Properly prepared, these beers can range from light and fruity to verging on the complexity of a fine, dry red wine and lend themselves to a variety of food pairings. In fact, he says that among traditional craft brew drinkers who lean toward a hoppy flavor, sours can often fall flat. But with wine drinkers who often claim to not like beer, sours are frequently a hit.
“The mouth feel of the product is going to be the same as wine, so I use that as my reference point for people who say, “I don’t really like beer,’” he says. “Ten to 15 times over the course of every weekend we see the beer person turn up their nose and someone who doesn’t like beer will go to the sours. It can really take people 180 degrees out of where they thought they were.”
Done wrong, the taste of a sour beer can skew toward the unpleasantly earthy or even, um … poopy. Because of their brewing process, even when done well, consistency isn’t the hallmark of sour beers. If you find a brand you like and stick with it, you can still expect flavor variations from batch to batch, he says.
“Sours are kind of hit and miss, but they’re becoming more ‘hit.’ In my drinking experience, I’ve been punished by a number of sours,” he notes. “It’s been kind of an adventure in discovery. It doesn’t always go your way, but it’s always entertaining.”

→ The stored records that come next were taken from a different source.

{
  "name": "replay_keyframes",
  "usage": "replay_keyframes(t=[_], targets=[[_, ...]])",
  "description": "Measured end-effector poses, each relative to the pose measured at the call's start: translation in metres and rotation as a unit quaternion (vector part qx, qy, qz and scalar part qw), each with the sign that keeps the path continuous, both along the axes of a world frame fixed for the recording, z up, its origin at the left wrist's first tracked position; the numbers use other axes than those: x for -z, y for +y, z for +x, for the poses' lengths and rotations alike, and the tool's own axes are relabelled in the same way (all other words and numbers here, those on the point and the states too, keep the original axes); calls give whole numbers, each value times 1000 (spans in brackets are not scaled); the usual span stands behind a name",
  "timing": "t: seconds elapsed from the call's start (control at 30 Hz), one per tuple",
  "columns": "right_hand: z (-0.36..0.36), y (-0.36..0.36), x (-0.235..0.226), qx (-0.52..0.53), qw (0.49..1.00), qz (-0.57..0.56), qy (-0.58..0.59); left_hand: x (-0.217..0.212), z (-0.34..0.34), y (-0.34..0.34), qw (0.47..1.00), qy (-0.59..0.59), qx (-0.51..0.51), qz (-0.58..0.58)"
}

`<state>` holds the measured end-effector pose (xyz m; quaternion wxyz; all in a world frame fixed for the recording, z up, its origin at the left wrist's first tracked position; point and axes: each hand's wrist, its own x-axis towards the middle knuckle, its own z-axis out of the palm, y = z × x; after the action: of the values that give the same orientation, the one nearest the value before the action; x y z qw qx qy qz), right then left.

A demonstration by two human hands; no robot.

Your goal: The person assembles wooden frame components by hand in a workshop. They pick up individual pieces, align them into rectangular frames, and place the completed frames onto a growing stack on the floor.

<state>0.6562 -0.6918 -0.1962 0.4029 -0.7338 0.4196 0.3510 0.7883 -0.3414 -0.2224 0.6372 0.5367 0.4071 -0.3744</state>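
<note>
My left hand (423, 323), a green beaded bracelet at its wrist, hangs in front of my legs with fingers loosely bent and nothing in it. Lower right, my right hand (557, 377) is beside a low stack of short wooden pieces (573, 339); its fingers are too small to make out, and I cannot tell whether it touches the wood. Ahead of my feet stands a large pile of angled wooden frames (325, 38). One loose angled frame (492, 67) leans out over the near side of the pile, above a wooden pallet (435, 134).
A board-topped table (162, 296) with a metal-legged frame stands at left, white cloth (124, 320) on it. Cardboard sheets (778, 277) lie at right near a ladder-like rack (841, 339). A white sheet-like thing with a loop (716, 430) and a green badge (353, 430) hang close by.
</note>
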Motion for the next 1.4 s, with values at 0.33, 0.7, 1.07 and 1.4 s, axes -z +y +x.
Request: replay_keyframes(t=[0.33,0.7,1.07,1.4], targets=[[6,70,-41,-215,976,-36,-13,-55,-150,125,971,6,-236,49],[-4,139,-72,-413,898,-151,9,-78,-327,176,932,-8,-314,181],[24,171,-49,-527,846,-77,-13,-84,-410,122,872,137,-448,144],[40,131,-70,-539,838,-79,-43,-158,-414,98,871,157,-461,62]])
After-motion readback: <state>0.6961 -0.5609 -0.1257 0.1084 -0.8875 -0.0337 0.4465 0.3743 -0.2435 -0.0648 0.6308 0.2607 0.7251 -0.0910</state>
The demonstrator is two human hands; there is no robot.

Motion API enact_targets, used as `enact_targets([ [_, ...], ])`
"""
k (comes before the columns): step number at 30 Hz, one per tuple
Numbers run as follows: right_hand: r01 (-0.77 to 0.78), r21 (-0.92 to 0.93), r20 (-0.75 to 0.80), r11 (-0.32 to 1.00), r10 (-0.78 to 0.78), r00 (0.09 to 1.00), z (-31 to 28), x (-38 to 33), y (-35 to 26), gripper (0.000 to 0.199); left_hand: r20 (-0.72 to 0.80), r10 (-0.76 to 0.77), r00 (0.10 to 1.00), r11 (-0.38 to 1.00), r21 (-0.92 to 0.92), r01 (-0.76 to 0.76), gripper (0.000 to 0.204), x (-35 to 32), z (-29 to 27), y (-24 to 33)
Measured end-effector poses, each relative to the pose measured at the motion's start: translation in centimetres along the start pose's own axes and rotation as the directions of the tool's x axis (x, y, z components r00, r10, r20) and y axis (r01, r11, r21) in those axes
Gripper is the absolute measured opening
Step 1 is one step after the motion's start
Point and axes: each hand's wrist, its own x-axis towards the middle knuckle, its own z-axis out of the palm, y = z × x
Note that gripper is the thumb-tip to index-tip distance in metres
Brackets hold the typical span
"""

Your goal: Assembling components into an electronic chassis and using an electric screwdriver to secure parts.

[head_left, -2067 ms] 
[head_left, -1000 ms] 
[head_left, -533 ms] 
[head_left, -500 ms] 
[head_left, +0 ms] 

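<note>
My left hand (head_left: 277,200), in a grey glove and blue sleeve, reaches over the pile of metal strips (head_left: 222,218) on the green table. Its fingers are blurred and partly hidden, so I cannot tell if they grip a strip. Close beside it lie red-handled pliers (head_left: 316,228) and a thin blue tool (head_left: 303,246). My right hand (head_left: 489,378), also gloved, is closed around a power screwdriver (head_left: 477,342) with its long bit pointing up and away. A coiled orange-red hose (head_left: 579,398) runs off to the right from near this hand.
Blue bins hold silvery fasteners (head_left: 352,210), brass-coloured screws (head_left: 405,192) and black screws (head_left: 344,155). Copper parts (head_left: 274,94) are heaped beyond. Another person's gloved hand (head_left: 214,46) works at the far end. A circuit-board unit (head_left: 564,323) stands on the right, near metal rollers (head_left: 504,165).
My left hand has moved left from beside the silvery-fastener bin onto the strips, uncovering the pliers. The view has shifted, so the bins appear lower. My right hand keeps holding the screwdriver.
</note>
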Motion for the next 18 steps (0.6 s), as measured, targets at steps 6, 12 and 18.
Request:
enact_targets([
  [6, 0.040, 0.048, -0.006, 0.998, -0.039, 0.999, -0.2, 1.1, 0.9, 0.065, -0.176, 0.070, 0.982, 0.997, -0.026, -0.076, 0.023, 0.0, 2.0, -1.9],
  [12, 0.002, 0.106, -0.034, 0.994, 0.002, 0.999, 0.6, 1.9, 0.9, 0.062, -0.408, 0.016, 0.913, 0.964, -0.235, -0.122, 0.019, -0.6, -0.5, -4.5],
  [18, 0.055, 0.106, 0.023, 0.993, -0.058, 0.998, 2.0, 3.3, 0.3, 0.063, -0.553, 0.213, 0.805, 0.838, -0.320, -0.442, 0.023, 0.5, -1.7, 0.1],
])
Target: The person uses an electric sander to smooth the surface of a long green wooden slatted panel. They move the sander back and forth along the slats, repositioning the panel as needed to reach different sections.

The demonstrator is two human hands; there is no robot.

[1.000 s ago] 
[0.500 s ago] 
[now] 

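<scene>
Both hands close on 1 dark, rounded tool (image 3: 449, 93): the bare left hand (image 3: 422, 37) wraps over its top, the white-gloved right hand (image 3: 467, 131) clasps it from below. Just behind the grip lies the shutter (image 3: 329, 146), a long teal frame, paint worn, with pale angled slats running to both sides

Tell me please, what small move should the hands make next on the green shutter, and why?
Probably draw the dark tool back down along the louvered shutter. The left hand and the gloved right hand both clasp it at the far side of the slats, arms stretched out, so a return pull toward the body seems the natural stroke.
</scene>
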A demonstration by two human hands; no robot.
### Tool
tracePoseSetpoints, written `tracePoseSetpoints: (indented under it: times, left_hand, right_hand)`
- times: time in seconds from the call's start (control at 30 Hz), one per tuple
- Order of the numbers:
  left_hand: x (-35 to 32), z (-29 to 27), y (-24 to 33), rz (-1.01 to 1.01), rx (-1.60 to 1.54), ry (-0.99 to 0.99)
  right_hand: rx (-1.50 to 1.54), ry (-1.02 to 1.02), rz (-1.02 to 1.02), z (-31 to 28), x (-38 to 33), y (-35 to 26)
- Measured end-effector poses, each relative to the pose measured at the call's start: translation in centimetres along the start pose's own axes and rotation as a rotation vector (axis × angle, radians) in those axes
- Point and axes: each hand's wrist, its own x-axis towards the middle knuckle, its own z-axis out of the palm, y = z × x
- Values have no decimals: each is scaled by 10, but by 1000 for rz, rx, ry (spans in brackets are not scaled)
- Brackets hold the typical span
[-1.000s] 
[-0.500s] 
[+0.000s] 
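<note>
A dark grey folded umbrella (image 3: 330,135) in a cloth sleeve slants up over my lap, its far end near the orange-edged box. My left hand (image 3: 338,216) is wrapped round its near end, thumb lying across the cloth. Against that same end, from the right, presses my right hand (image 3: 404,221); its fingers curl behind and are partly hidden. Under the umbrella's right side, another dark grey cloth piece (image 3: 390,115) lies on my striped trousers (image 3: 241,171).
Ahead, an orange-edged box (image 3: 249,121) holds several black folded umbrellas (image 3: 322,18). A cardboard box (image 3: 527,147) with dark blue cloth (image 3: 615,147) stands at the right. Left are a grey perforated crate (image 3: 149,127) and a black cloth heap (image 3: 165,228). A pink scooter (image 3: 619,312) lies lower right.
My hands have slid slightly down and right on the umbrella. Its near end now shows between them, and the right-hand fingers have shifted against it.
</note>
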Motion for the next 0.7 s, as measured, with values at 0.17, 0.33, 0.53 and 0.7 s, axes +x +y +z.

Sours available at Bellefonte this month will be the Sour Claymonster, a sour Belgian quadruple (or “quad” – essentially an extra-strong Trappist-style ale) with flavors of tart cherry and caramel; a mixed fermentation with Brettanomyces bruxellensis (“Brett brux”) and Saccharomyces Trois (“Sacc. Trois”) yeasts that the brewer describes as “a big, bright. pineapple bomb”; Bellefonte’s second batch of Solera #1, a complex sour with a wine-like flavor that, with carbonation, comes off like a prosecco; and a bright and complex full Brett fermentation that features strong flavors of sour peach and mango. He says he also likes to keep at least two sours on tap throughout the year, usually a blueberry and raspberry.